Грейс медленно покачала головой, глядя, как Алексиос движется по площадке от одного новичка к другому, показывая одному, как надо держать меч, а другому — какую позу принять. Его золотые волосы становились ярче в солнечном свете, во рту пересохло при виде его тела, когда воин наклонился к одной из женщин, которую звали Смит или Джонс, — или как-то там еще, чтобы показать ей, как правильно держать тренировочный меч. Смит весело посмотрела на Алексиоса и ослепительно улыбнулась.
— О, нет. Черт побери, нет, — пробормотала Грейс, сжимая крепче лук. — Если кто-то и будет улыбаться ему в стиле «иди и бери меня, большой парень», то только я.
Мишель рассмеялась.
— Господи, благодарю. Я уже начала считать, что у тебя в семье принято соблюдать целибат.
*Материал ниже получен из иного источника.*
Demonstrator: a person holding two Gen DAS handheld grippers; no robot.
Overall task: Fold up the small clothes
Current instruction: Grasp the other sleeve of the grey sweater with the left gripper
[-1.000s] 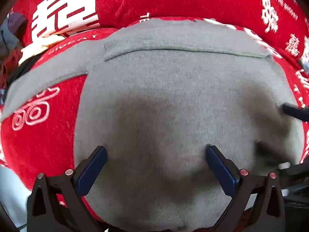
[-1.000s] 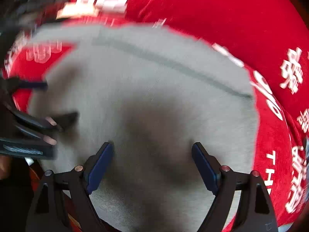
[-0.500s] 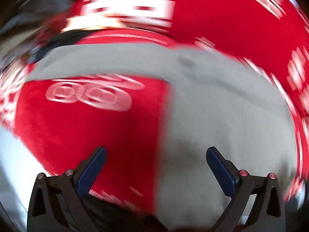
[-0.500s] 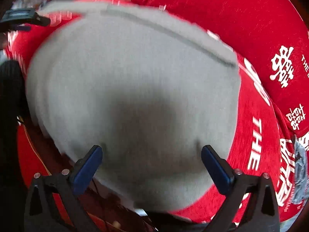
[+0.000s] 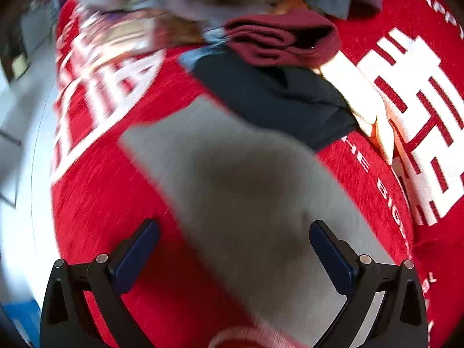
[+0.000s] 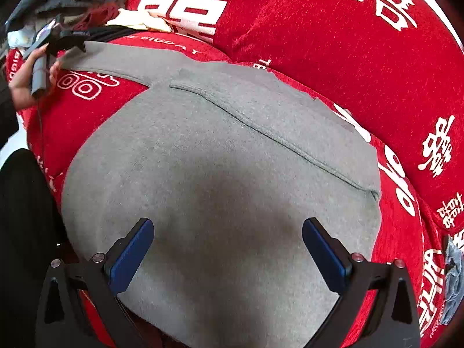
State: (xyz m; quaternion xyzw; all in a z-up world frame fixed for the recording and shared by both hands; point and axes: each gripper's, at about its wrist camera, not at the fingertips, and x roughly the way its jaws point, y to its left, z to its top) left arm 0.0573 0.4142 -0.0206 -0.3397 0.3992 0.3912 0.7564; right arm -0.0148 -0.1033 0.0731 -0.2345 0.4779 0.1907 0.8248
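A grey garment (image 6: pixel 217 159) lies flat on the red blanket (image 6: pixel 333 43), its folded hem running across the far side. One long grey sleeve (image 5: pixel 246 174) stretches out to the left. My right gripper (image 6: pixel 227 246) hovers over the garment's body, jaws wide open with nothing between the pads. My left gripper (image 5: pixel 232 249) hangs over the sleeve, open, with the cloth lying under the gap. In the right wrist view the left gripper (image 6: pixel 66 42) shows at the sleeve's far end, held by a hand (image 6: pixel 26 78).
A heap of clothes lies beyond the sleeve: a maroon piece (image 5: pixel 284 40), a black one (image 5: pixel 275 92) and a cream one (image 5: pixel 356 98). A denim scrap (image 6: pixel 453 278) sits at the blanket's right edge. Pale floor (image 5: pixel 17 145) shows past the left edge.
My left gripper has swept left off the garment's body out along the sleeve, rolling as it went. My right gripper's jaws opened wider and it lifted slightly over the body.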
Грейс посмотрела на подругу:
— Как ты можешь такое говорить после Седрика?
— Седрик. — повторила Мишель, сумев произнести его имя с презрительным фырканьем. — Тебе прекрасно известно, что он негодяй. Ты всегда выбирала идиотов, чтобы можно было бросить их до того, как ты к ним что-то почувствуешь. Ты вообще когда-нибудь испытывала сильные чувства?
— Мне нравишься ты, — живо ответила девушка, зная прекрасно, что подруга сейчас говорит не об этом.
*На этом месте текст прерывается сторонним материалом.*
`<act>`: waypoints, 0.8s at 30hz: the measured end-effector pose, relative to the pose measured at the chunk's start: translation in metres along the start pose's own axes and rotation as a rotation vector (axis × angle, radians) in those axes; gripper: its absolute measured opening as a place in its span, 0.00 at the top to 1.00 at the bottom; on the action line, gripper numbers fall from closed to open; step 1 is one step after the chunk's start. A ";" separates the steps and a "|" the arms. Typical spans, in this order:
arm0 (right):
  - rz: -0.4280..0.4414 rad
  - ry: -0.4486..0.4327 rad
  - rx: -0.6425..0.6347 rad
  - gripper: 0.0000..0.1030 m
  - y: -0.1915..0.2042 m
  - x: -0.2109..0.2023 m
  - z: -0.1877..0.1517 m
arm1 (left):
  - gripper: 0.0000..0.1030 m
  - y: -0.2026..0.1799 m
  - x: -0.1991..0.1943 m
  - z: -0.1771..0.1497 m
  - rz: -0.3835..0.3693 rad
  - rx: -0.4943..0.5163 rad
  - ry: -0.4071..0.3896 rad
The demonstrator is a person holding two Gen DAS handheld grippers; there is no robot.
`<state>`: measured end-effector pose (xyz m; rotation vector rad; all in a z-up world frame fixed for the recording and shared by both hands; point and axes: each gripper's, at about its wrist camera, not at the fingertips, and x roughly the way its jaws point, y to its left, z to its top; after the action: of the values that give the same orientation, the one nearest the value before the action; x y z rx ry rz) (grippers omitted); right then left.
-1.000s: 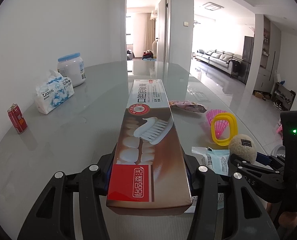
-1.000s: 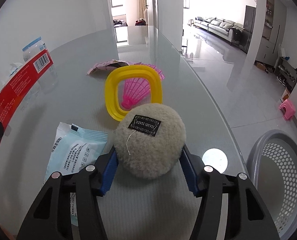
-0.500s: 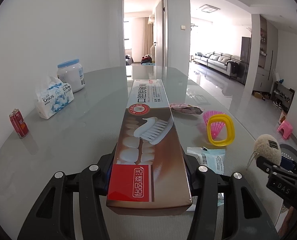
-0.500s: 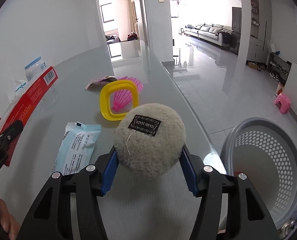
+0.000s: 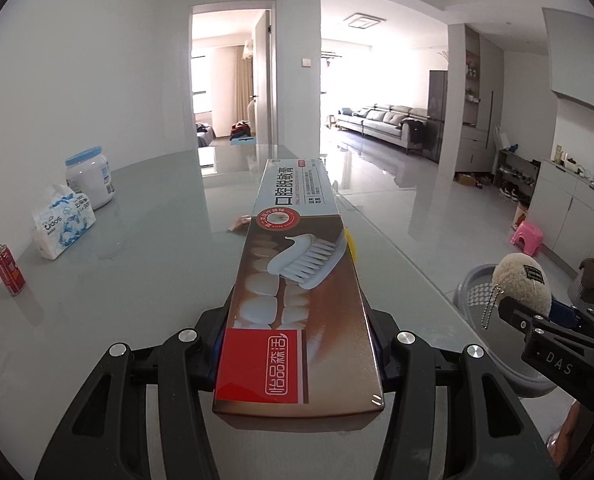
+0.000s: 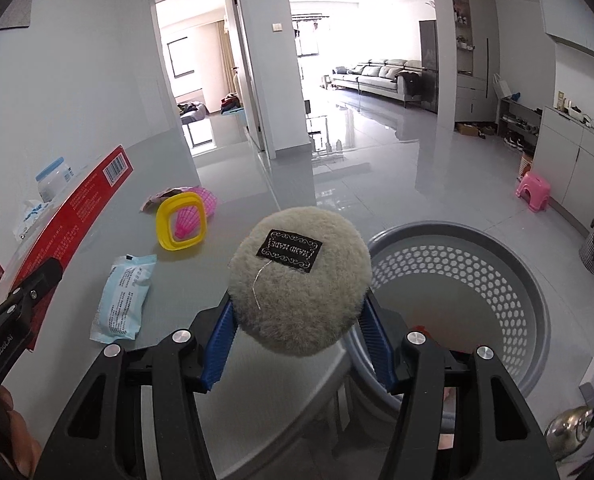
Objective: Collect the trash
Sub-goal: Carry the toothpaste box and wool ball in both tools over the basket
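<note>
A grey glass table (image 5: 137,280) fills the near ground, with a glossy tiled floor beyond its right edge. Nearest, the right gripper (image 6: 297,320) pinches a fluffy beige pom-pom (image 6: 297,276) between its blue pads, held just past that right edge; the grey perforated basket (image 6: 529,280) stands on the floor below and to its right, so this hand is the closer one to the drop. The left gripper (image 5: 297,344) clamps a toothpaste box (image 5: 297,280), long axis pointing straight ahead, over the table. Farther along lie a blue wipes packet (image 6: 123,296), a yellow ring (image 6: 181,226) and a pink shuttlecock (image 6: 189,222).
</note>
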<state>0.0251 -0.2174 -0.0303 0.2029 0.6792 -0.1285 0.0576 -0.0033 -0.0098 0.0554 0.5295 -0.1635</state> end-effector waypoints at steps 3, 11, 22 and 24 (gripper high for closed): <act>-0.024 -0.009 0.039 0.46 -0.024 -0.011 -0.006 | 0.51 -0.023 -0.005 -0.001 -0.051 0.024 0.002; -0.109 -0.030 0.137 0.46 -0.090 -0.040 -0.018 | 0.51 -0.088 -0.006 -0.004 -0.207 0.102 0.031; -0.220 0.007 0.273 0.46 -0.169 -0.046 -0.046 | 0.51 -0.173 0.016 -0.025 -0.366 0.225 0.123; -0.214 0.017 0.287 0.46 -0.179 -0.043 -0.049 | 0.51 -0.183 0.023 -0.029 -0.372 0.240 0.143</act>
<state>-0.0712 -0.3776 -0.0661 0.4070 0.6969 -0.4307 0.0315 -0.1840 -0.0486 0.2034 0.6583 -0.5899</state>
— Спасибо, это очень мило, но ты не мой тип, — улыбаясь, ответила Мишель. — Я думаю, что твой тип ищет тебя сейчас. Ты собираешься подойти к нему или трусливо удерешь, как испуганная курочка?
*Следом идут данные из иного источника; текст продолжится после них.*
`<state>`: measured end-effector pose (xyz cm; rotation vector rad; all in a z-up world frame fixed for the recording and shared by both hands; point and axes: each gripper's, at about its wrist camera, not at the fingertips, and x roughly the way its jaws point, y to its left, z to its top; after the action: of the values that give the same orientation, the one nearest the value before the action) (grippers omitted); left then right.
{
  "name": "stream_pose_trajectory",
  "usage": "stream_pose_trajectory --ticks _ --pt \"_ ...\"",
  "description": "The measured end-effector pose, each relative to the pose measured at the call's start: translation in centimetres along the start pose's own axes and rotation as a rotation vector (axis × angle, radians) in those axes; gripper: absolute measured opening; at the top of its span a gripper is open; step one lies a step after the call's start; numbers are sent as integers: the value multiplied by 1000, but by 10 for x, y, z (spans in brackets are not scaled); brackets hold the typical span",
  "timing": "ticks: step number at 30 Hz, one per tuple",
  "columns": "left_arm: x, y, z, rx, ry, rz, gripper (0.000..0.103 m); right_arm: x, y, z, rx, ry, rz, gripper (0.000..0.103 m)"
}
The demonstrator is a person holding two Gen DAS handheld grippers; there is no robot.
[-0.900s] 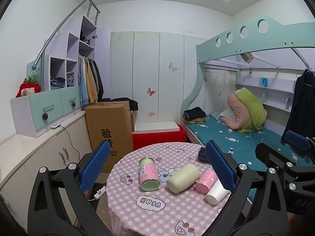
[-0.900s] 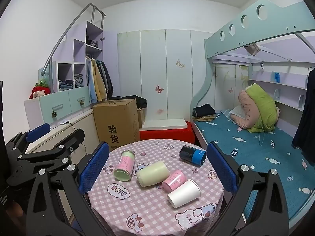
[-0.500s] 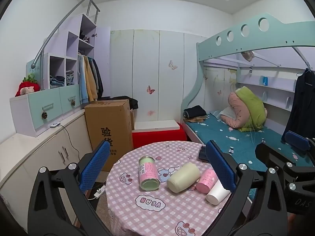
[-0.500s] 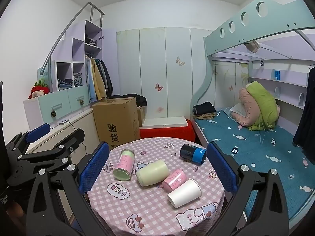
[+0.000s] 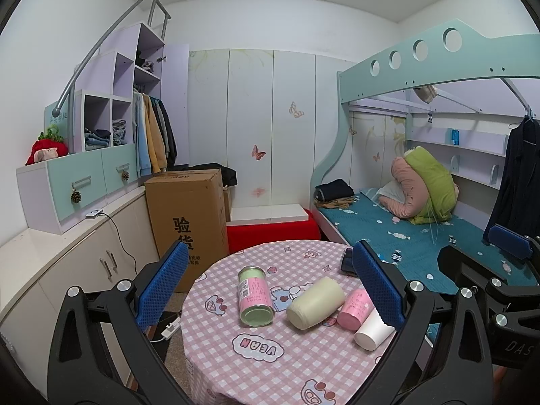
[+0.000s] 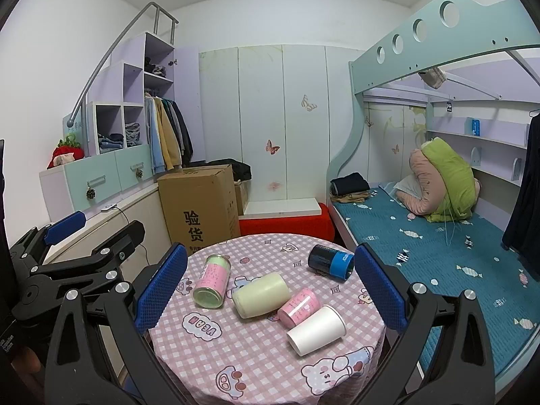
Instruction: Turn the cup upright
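Several cups lie on their sides on a round table with a pink checked cloth [image 6: 256, 364]. They are a pink-and-green cup [image 6: 212, 281], a cream cup [image 6: 261, 294], a small pink cup [image 6: 299, 307], a white paper cup [image 6: 317, 330] and a dark blue cup [image 6: 330, 261]. In the left wrist view the same cups show: pink-and-green [image 5: 254, 295], cream [image 5: 315, 302], small pink [image 5: 356, 308], white [image 5: 371, 330]. My left gripper [image 5: 270, 287] and right gripper [image 6: 270, 287] are both open and empty, held above and short of the table.
A cardboard box [image 6: 199, 209] and a red bench [image 6: 287, 222] stand behind the table. A bunk bed [image 6: 422, 236] lies to the right, low cabinets [image 5: 67, 263] to the left. The left gripper's body [image 6: 67, 270] shows at the right view's left edge.
Both grippers have shifted very slightly; the view has tilted a little downward. The cups have not moved.
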<state>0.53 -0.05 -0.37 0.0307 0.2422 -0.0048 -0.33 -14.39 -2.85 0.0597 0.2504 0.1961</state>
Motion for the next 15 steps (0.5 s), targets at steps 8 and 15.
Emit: stream_pose_trajectory --ticks 8,15 --pt "0 0 0 -1 0 -1 98 1 2 -2 0 1 0 96" --pt "0 0 0 1 2 -2 98 2 2 -1 0 5 -1 96"
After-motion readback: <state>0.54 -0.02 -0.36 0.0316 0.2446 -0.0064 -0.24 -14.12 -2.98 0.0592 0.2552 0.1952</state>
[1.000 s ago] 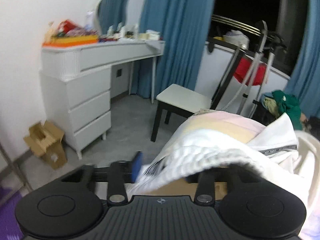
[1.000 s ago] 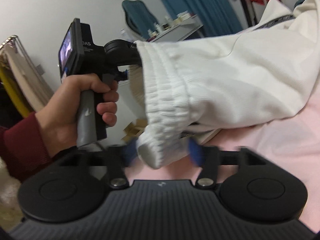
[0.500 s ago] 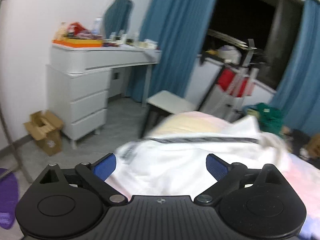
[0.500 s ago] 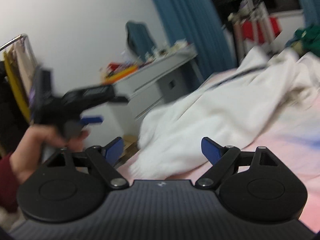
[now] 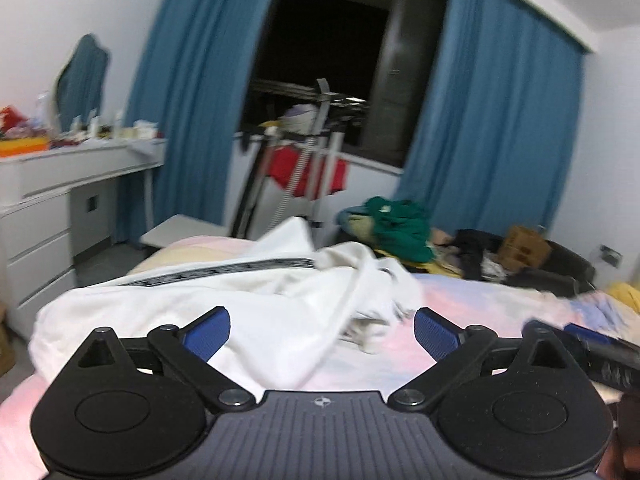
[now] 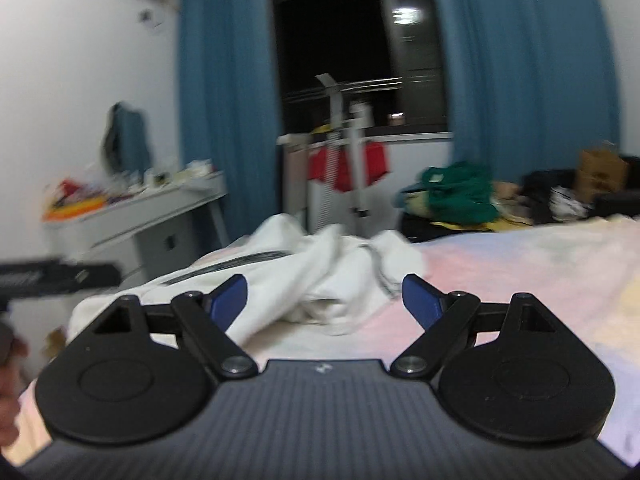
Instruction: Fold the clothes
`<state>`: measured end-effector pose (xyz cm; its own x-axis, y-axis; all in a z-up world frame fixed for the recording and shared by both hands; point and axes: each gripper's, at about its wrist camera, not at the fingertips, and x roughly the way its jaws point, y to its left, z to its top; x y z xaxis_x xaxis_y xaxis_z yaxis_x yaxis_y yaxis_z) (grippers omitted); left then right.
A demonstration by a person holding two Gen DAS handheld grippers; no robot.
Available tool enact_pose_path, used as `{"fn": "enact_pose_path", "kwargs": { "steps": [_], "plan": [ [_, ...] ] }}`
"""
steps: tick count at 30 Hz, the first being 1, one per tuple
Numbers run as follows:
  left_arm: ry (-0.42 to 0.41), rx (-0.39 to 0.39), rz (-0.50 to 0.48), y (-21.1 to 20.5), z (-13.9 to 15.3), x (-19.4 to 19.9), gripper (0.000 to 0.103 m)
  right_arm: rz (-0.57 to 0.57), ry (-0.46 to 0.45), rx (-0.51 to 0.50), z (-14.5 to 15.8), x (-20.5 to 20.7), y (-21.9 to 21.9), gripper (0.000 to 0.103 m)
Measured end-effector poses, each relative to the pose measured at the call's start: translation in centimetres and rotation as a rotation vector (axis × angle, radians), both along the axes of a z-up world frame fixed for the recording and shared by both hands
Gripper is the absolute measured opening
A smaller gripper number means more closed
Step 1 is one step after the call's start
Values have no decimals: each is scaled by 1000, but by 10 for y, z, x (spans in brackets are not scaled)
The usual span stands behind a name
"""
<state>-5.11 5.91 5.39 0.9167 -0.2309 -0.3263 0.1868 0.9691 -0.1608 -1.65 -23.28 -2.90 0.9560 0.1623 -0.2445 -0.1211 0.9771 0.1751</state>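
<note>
A white garment with a black printed stripe (image 5: 224, 300) lies crumpled on the pastel pink bed (image 5: 480, 304). It also shows in the right wrist view (image 6: 304, 276). My left gripper (image 5: 322, 334) is open and empty, held just above the near edge of the garment. My right gripper (image 6: 324, 300) is open and empty, a little back from the garment. The right gripper shows blurred at the right edge of the left wrist view (image 5: 596, 344). The left gripper shows blurred at the left edge of the right wrist view (image 6: 52, 280).
A white dresser with clutter (image 5: 48, 184) stands left of the bed. A white stool (image 5: 180, 230) and a drying rack with red clothes (image 5: 308, 164) stand beyond the bed. A pile of green clothes (image 5: 396, 228) and a cardboard box (image 5: 524, 244) lie behind the bed.
Both grippers have let go of the white garment and opened. The garment has dropped onto the bed. Both grippers have pulled back and now look across the room.
</note>
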Motion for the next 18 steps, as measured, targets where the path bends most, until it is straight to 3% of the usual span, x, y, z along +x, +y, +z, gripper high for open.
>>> {"fn": "enact_pose_path", "kwargs": {
  "steps": [4, 10, 18],
  "plan": [
    [29, 0, 0, -13, -19, -1, 100, -56, 33, 54, -19, 0, -30, 86],
    [38, 24, 61, -10, -32, 19, 100, -76, 45, 36, -22, 4, -31, 86],
    [86, 45, 57, -6, -46, 29, 98, -75, 63, 46, -23, -11, -33, 86]
  ]
}}
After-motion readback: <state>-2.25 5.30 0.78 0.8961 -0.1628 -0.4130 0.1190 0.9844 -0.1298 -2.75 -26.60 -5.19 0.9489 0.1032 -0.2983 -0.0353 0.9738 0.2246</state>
— Это нечестно. Ты же знаешь, что несколько лет мне было вовсе не до отношений.
Мишель закрыла руками уши и стала тихонько кудахтать.
— О, ладно. Чудесно. Это так по-взрослому, — Грейс закатила глаза и попыталась ударить подругу локтем, но та отпрыгнула, не переставая кудахтать.
Алексиос отвернулся от Смит и посмотрел на Грейс. Даже на таком расстоянии она заметила страсть в его взгляде. И тут же почувствовала собственный внутренний жар, распространяющийся по всему телу до кончиков пальцев. Ей даже показалось, что сейчас ее волосы встанут дыбом от статики.
— Подруга, он тебя хочет, — прошептала Мишель. — Ты расхрабришься и попробуешь что-то с этим сделать?
— Ему четыреста лет, — возразила Грейс, которой вдруг понадобилась защита от той власти, которую он над ней имел.